В дополнение к модели для системной инфекции, данио также может служить моделью для локализованной инфекции , когда IAV впрыскивается в плавательном пузыре 19 21, 29, 30, 31. При правильном титруют, данио, которые заражены штаммом NS1-GFP на 5 г после оплодотворения должны демонстрировать доказательства точечными флуоресценции вокруг эпителии плавательного пузыря по 1 г после инфицирования. Используя эту локализованную стратегию инфекции, нейтрофилы поведение в ответ на инфекцию можно отследить. Как нейтрофилах человека, данио нейтрофилы являются основным посредником в сотовой врожденного иммунитета, функционирующий при острых реакций на повреждение ткани и инфекции и играет решающую роль в процессе хронического воспаления 24. Существует растущее признание того, что нейтрофилы играют ключевую роль в иммунной реакции на инфекцию гриппа. Действительно, стало очевидным, что функция нейтрофилы как "обоюдоострые шпаги" в опосредовании иммунного ответа. Whiле важное значение для противовирусного ответа , необходимого для управления гриппозной инфекции, нейтрофилы также способствуют чрезмерно воспалительной среде в легких , что может привести к повреждению тканей хозяина и повышает риск смертности 39, 40, 41, 42, 43. Существует значительное сохранение генов синтении между данио и геномов человека, и с этим Ортология, есть также значительный функционал сохранения в нейтрофильной биологии. Рыбок данио нейтрофилы имеют много сходства с нейтрофилами человека, в том числе полиморфного ядра, наличие первичных и вторичных гранул, а также функциональной миелопероксидазы и NADPH оксидазы 22. Кроме того, данио нейтрофилы могут поглощать бактерии и освободить нейтрофильных внеклеточных ловушек (НРТ) 44. Несколько трансгенные данио линии были developed , чтобы помочь идентифицировать и разграничить функции нейтрофилов биологии 27, 45, 46, 47. Этот протокол инфекция является гибким и может быть изменен, чтобы проверить несколько функций нейтрофильных, используя эти альтернативные средства. Это локализованная данио IAV модель инфекции позволяет вопросы, связанные с иммунной реакцией хозяина решать, и, в частности, те, опосредованными нейтрофилами.

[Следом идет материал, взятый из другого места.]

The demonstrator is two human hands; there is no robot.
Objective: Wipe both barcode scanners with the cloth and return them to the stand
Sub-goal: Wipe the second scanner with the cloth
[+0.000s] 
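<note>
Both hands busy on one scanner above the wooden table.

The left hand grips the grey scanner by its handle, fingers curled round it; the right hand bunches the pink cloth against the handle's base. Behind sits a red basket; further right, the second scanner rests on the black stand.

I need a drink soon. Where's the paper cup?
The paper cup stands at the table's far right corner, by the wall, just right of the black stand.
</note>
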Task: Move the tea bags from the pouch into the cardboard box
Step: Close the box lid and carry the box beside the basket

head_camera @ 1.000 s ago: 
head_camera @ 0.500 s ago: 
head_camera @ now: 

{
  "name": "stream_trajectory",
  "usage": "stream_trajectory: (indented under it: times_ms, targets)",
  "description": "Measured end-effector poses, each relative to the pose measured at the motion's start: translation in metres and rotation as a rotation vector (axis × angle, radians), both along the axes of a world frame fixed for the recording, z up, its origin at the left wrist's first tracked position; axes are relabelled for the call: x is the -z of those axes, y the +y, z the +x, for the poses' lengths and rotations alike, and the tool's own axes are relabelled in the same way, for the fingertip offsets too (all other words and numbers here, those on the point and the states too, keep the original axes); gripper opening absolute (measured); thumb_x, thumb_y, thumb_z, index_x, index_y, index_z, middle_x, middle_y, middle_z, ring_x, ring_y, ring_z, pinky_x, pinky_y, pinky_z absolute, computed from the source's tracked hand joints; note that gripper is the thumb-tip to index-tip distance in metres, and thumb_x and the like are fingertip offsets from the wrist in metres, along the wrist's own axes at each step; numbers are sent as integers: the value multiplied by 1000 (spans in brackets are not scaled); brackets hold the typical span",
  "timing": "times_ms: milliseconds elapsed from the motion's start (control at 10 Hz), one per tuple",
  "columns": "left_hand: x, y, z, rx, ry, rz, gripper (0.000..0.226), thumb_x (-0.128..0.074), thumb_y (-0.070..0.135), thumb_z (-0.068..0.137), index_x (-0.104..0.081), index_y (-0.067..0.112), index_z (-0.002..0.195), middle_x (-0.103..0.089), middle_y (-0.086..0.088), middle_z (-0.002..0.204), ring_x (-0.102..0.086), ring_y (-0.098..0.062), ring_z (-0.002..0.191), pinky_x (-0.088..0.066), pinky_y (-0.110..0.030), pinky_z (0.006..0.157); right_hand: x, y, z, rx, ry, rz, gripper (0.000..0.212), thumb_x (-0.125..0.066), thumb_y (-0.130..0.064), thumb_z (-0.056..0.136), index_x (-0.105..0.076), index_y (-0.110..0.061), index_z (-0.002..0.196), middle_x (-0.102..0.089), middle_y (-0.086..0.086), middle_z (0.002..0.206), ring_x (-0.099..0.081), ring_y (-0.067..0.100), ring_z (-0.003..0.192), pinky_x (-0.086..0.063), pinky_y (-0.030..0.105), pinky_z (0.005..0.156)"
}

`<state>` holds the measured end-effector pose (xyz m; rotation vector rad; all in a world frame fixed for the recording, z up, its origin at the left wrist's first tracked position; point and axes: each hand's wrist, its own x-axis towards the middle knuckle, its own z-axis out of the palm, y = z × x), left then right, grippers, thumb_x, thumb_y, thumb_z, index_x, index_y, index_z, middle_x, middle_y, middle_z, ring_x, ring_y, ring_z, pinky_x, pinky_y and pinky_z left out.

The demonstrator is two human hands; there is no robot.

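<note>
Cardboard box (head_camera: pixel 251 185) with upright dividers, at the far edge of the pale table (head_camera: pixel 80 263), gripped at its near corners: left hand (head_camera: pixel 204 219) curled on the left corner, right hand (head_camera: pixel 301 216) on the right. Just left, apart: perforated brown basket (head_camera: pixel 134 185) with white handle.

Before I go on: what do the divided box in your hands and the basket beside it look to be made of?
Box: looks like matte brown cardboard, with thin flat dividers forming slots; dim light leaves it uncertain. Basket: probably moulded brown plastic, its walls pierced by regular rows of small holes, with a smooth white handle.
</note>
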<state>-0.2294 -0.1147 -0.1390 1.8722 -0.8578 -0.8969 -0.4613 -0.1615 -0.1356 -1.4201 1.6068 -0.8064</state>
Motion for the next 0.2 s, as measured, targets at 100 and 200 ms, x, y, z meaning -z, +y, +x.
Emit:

Исследования , проведенные в модельных видах млекопитающих, дали ценную информацию 40, 48, 49, 50, 51, 52, 53, 54, 55, но несколько экспериментов в режиме реального времени с участием Iav инфекции часпр выполнены, ограничивая понимание сложного взаимодействия между компонентами позвоночной врожденного иммунного ответа у хозяина. За последнее десятилетие, использование данио системы модельных экспериментов на животных дала водораздел информации о хозяин-патоген взаимодействий 21, 47, 56, 57, а также предложил важную информацию в качестве инструмента для обнаружения наркотиков. Сочетание методов молекулярной и обработки изображений микроскопии позволили более глубокое понимание врожденных иммунных реакций , и как они проявляются в естественных условиях 17, 18, 27. Открытие того, что данио рерио могут быть инфицированы IAV 19, и что данио разделяет важные иммунологические сходства с системами млекопитающих, включая человека, открыл дверь в кабинетважного человеческого вирусного патогена. Описанные протоколы могут быть адаптированы к другим приложениям и имеют потенциал с получением критических открытий относительно хост-вирусных взаимодействий, которые могут иметь весьма серьезные клинические последствия для здоровья человека.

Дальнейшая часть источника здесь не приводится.